Kolak Pisang Dafi
"Mak, aku udah gak tahan banget ne!" rengek adikku pada Mamak.
"Sabar. Tidur aja dulu, nanti bangun, udah bisa buka puasa," balas Mamak menenangkan Dafi, yang baru pertama kali belajar puasa penuh itu.
"Tapi aku lapar, Mak. Aku gak bisa tidur kalau lapar!" Rajuk Dafi lagi.
Mamak kemudian merangkul Dafi, membawanya ke tempat tidur, dan mengajaknya tidur siang, agar tidak terlalu rewel menunggu waktu berbuka.
.
.
.
Jam menunjukkan pukul enam sore. Mamak sejak tadi telah sibuk di dapur.
"Mak, masih lama?" Terdengar suara Dafi, yang sedang bermain air di kolam renang balon, tak jauh dari dapur.
"Iya, sebentar lagi," jawab Mamak sambil mengaduk-aduk kolak pisang.
Dafi pun kembali melanjutkan mandinya.
"Mak, Dafi enak aja mandinya lama banget. Pura-pura mandi, padahal sekalian minum air dia, tu!" protesku pada Mamak, melihat Dafi tak kunjung selesai mandinya.
"Ayo, Dafi. Bentar lagi sudah tiba waktunya berbuka. Nayla, tolong ambilkan handuk dan baju Dafi di kamar, ya," perintah Mamak lembut kepadaku.
Aku mencebik. Tetapi tentu saja Mamak tidak melihatnya, kalau Mamak melihatnya, habislah aku kena marah.
Selesai berpakaian, Dafi sudah duduk manis di meja makan. Lima menit lagi waktu berbuka tiba, di depannya telah tersaji kolak pisang dalam mangkuk berwarna putih, di sampingnya ada piring kecil berisi mie caluek, tak ketinggalan donat paha ayam ukuran jumbo, bersalut ceres coklat. Segelas es campur dan teh manis, juga semakin membuat Dafi tidak sabar ingin menyantapnya.
"Hmm ... maknyus," celetuk adikku.
"Dafi, kenapa semua makanan di depanmu?" Sungutku pada Rafi. Ia cuek saja.
"Mak, aku juga mau donat paha ayamnya," pintaku pada Mamak, yang membuat Dafi cemberut karena donatnya hanya tersisa satu.
"Kue lain aja buat kakak. Aku gak cukup donatnya cuma satu, Mak!" Seru Dafi.
"Dafi... kamu gak akan habis makan sendirian sebanyak itu, bagi sama kakak," ujar Mamak.
"Habis, Mak. Pokoknya aku mau habisin semua!" ucap Dafi yakin.
Seketika terdengar suara sirine. Tanda waktu berbuka telah tiba. Kulihat Rafi makan dengan lahap, pertama dia mencomot kolak pisang, belum habis kolak pisang dia sudah mencicipi mie caluek, selanjutnya dia juga menyantap donat paha ayam.
"Kenyang, Mak."
"Ya udah, shalat dulu, abis tu nanti lanjut  makan."
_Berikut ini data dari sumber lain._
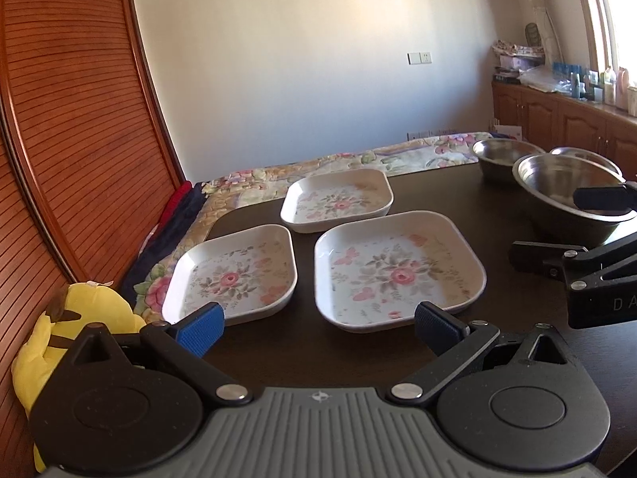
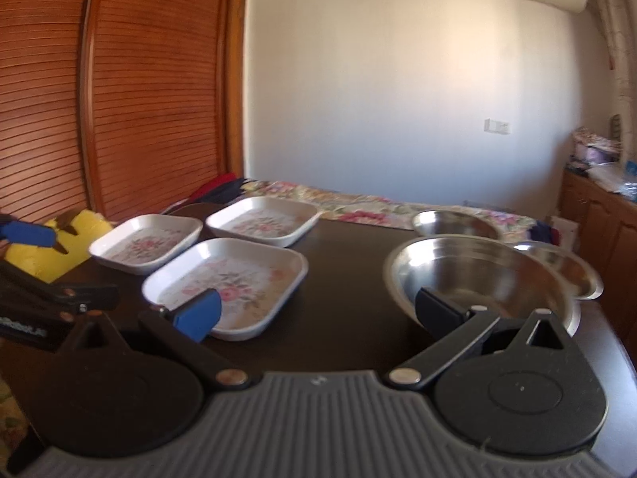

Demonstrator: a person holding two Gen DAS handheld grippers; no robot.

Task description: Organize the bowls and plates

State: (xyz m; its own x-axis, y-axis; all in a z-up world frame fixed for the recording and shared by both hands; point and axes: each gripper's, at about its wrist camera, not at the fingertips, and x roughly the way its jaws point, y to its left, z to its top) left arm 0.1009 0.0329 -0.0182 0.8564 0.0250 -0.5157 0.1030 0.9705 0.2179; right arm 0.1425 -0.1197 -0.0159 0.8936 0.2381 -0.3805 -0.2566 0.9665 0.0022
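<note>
Three white square plates with pink flowers lie on the dark table: a large one point(image 1: 398, 271) point(image 2: 227, 283), a left one point(image 1: 235, 275) point(image 2: 147, 245) and a far one point(image 1: 338, 199) point(image 2: 264, 219). Three steel bowls stand on the right: a big one point(image 1: 569, 195) point(image 2: 477, 275), one behind it point(image 1: 501, 155) point(image 2: 454, 223) and a shallow one point(image 1: 585, 155) point(image 2: 565, 267). My left gripper point(image 1: 320, 326) point(image 2: 59, 267) is open, just short of the near plates. My right gripper point(image 2: 318, 316) point(image 1: 573, 229) is open; its right finger overlaps the big bowl's near rim, contact unclear.
A yellow plush toy point(image 1: 79, 318) point(image 2: 75, 247) sits beside the table's left edge, against slatted wooden doors point(image 1: 59, 139). A floral bedspread point(image 1: 318, 167) lies beyond the table's far edge. Wooden cabinets point(image 1: 565, 119) with clutter line the right wall.
</note>
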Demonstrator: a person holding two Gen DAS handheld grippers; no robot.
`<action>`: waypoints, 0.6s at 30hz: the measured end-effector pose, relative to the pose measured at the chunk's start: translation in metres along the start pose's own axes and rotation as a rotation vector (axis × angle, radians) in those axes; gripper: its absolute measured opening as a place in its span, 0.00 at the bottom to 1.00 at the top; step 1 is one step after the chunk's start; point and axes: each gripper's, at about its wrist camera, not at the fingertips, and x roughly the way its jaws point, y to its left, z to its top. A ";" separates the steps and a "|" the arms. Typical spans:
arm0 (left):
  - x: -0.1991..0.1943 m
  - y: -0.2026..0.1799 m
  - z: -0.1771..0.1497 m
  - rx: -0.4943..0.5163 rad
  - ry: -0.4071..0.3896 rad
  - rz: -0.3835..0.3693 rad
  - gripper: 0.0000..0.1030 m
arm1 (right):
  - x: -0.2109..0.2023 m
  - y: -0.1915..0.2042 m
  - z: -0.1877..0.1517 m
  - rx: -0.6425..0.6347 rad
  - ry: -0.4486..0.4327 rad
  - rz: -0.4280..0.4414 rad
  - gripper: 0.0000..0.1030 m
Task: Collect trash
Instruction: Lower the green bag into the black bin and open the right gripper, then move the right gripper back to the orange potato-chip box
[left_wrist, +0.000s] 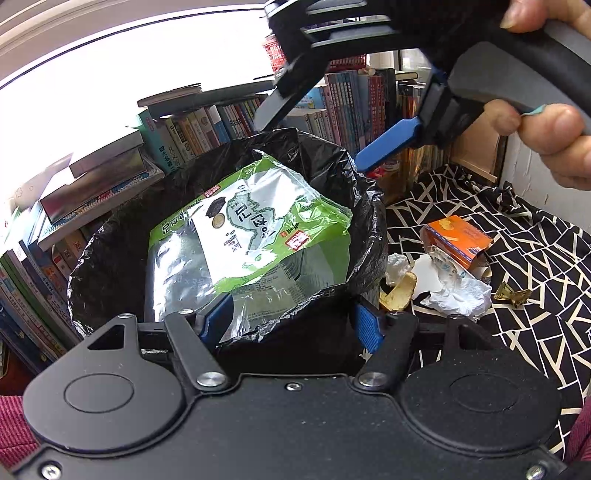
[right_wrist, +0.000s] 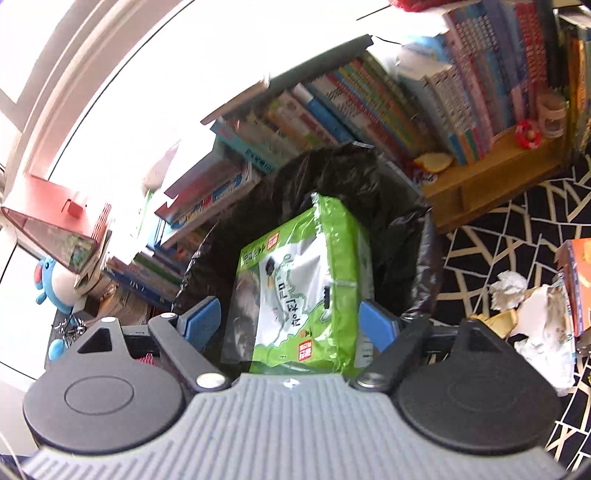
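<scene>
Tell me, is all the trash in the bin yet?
Not yet. The green wrapper already sits in the black bin bag. The left gripper is shut on the bag's rim, and the right gripper is open above it, holding nothing. Still lying on the patterned cloth: the orange box, crumpled tissues, a peel and a gold wrapper.

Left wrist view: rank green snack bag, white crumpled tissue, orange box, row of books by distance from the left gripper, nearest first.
From the left gripper:
1. Green snack bag, straight ahead in the black bin liner, its lower edge between the fingers.
2. White crumpled tissue, right, on the patterned cloth.
3. Orange box, right, behind the tissue.
4. Row of books, far back behind the bin.
</scene>
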 end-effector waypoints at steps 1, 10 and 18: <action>0.000 0.000 0.000 0.000 0.000 0.001 0.65 | -0.007 -0.005 -0.002 0.003 -0.034 -0.013 0.89; 0.002 0.000 0.000 0.003 0.000 0.007 0.66 | -0.035 -0.069 -0.028 0.097 -0.173 -0.236 0.98; 0.002 -0.001 -0.001 0.012 -0.001 0.016 0.67 | -0.013 -0.135 -0.065 0.135 -0.206 -0.393 0.99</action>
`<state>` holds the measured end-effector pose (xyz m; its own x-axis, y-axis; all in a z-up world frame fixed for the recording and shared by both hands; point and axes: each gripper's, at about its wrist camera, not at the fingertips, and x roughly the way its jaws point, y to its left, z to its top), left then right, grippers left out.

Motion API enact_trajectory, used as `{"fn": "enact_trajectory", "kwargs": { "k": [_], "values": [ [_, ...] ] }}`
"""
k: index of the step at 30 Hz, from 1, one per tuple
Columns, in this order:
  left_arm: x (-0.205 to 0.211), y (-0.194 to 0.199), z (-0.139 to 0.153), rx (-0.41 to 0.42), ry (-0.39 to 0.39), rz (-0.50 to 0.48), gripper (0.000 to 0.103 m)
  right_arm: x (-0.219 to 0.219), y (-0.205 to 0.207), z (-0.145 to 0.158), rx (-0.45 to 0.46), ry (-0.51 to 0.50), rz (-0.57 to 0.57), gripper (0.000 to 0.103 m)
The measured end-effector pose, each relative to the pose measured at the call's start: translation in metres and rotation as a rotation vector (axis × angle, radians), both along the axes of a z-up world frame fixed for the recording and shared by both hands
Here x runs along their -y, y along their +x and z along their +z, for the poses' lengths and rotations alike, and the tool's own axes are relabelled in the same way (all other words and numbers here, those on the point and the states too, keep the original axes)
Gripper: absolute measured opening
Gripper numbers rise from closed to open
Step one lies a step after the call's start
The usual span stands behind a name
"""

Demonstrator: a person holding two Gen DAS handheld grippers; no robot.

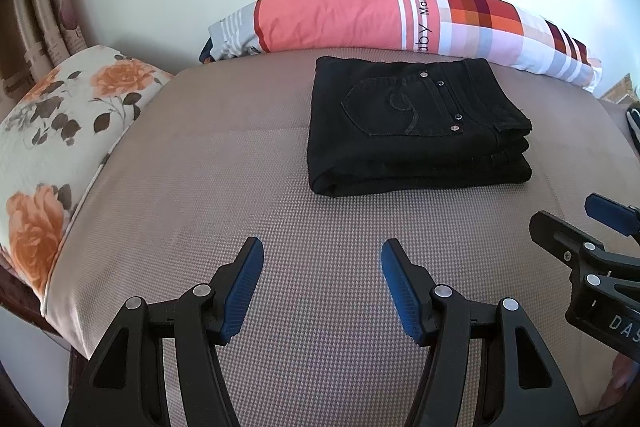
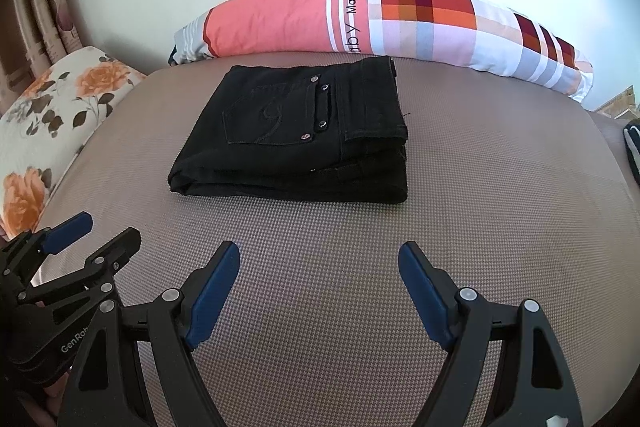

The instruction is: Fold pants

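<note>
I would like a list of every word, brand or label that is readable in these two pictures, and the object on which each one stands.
"Mama's": on the white stripe of the pink checked pillow; further letters after it are cut off.
"baby": same stripe, lower; only "aby" shows clearly.
"GenRob": on the left gripper body, seen from the right wrist; the rest is hidden.
"DAS": on the right gripper body, seen from the left wrist; cut off at the picture edge.
Black pants: no readable text.

The folded black denim pants (image 1: 416, 131) look matt, with shiny metal rivets. The beige bed cover (image 1: 248, 195) is a finely woven, textured cloth. The grippers' blue fingers (image 2: 216, 291) look like ribbed matt plastic.
</note>
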<state>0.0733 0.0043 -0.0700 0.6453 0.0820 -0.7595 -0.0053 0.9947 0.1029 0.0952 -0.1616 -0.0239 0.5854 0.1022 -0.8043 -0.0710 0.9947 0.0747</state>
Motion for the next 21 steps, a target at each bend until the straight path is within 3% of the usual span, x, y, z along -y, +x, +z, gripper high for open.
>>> {"fn": "enact_trajectory", "kwargs": {
  "k": [21],
  "values": [
    [0.0001, 0.0039, -0.0056, -0.015, -0.005, -0.007, 0.062, -0.0026, 0.0008, -0.0025, -0.007, -0.003, 0.005, 0.079]
  ]
}}
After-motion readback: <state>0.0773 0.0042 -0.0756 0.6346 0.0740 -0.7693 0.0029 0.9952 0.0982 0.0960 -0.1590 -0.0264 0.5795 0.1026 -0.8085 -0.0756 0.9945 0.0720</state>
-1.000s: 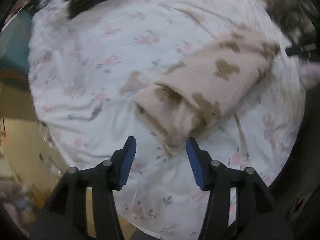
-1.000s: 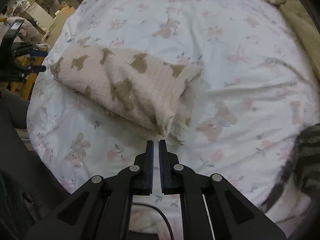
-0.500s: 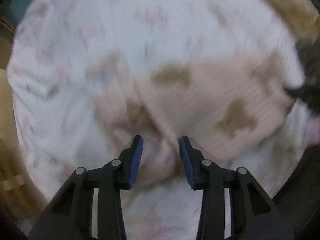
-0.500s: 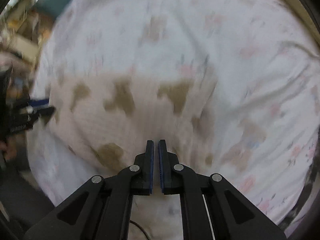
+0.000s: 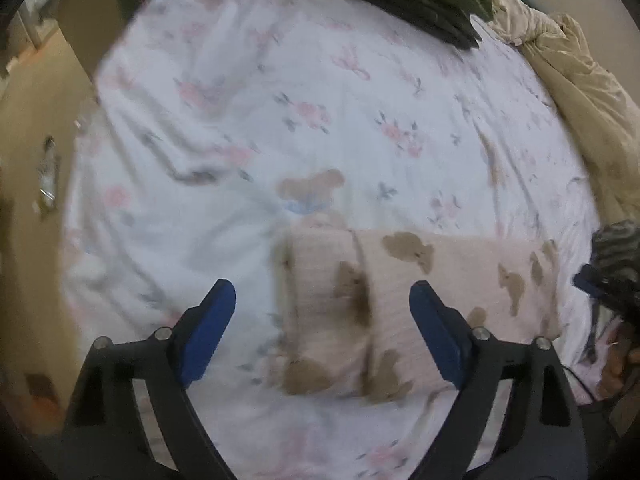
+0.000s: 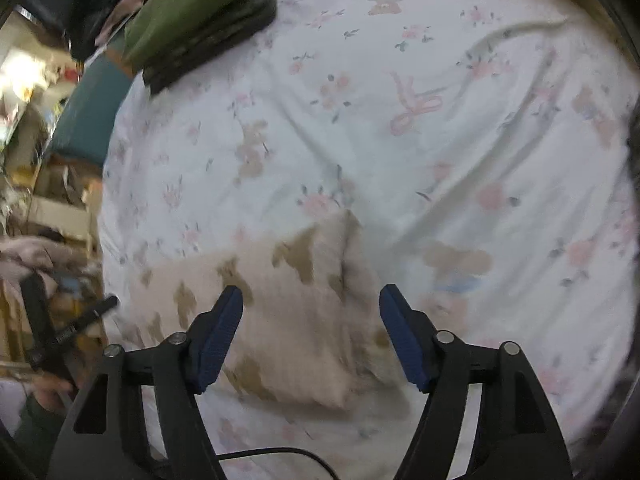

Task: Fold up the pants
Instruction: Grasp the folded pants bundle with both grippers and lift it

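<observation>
I am holding both grippers over the bed [image 5: 248, 92], and both are gaping wide with nothing between the pads. The pants [image 5: 400, 300] are lying folded into a compact pink bundle on the sheet, their long axis running across my left gripper [image 5: 322, 312], stretching off toward the right one. From the right gripper [image 6: 311, 322], the pants [image 6: 288, 312] are sitting just ahead and leftward. Blur is smearing the edges, so I am only guessing the left gripper is nearer the open end.
</observation>
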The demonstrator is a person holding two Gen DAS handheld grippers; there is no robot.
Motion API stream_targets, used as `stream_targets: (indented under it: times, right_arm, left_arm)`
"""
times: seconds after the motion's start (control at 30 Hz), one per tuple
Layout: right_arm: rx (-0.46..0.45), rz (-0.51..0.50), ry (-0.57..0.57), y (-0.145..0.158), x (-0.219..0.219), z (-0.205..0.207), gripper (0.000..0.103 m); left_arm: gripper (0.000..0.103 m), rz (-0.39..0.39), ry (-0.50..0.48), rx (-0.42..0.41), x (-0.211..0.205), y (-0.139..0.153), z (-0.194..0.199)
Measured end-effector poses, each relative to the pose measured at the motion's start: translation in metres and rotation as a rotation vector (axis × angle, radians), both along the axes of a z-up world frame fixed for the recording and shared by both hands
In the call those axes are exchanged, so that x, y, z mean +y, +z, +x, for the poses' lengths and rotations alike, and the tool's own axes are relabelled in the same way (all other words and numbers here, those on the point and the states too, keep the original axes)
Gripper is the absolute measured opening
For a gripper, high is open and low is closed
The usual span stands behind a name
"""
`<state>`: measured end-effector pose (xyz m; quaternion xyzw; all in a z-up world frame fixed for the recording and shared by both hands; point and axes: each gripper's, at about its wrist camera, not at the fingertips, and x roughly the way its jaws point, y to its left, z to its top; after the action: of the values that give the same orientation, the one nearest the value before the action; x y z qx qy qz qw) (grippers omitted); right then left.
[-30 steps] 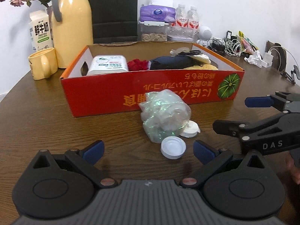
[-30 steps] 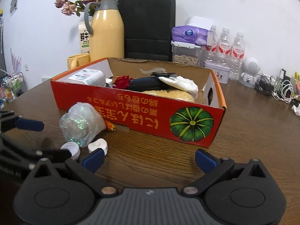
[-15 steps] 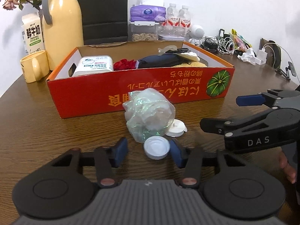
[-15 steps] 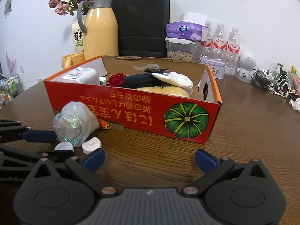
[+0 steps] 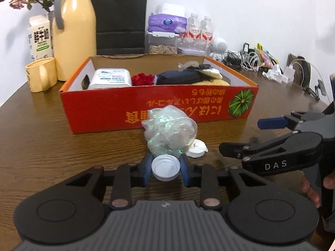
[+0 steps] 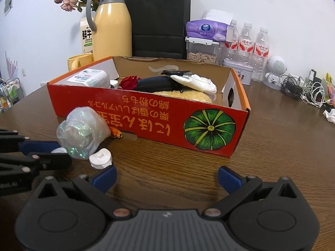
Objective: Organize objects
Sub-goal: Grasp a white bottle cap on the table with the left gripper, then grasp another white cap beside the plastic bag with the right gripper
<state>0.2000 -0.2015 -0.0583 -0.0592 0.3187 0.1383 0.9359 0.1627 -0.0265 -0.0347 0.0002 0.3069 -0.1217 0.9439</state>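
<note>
The left gripper is seen with its jaws just closed and now pinching a white bottle cap, one blue pad pressed against each side of it, low over the bench. Directly at twelve o'clock from the cap, touching or nearly touching it, a crumpled clear plastic bag is found lying on the wood. A second white lid is seen at about one o'clock from the cap, against the bag's right edge.

The right gripper is shown with its jaws spread wide and nothing between them, held above bare wood. From its own view, the second lid lies at ten o'clock, just beyond its left pad.

Beyond the bag, at twelve o'clock, a red cardboard box printed with a green pumpkin is seen, already filled with a white canister, a red item, dark cloth and pale fabric. A yellow thermos and a yellow mug stand at ten o'clock from the box.
</note>
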Motion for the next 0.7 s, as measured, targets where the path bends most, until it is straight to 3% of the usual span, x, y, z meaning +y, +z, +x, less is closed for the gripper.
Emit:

"Tapi, Mak, Aku mau habisin semuanya dulu, abis tu baru shalat,"
"Dih, rakus!" Bentakku yang segera meninggalkannya. Dafi tidak peduli dan melanjutkan makan.
Selesai shalat, aku dan Mamak kembali ke meja makan. Kulihat Dafi tidak lagi duduk di kursi tadi. Rupanya, dia sudah rebahan di atas karpet dekat meja makan.
"Dafiii! Shalat magrib dulu, jangan tiduran sehabis makan!" teriakku di dekatnya.
"Kak, aku gak sanggup bangun. Aku kenyang banget." Jawabnya memelas.
"Kamu tetap harus shalat, Dafi. Kalau gak, puasamu gak sah, gak diterima sama Allah!" Bujukku lagi.
"Tapi perutku sakit, Kak. Aku gak sanggup bangun," Rafi meringis sambil mengelus perutnya.
"Tuh kan! Makanya, makan lagi yang banyak!"
"Rasain! Kapok!" ucapku bertubi-tubi pada adikku yang berusia tujuh tahun itu.
Dafi cemberut, wajahnya memelas, ia menunjukkan penyesalannya.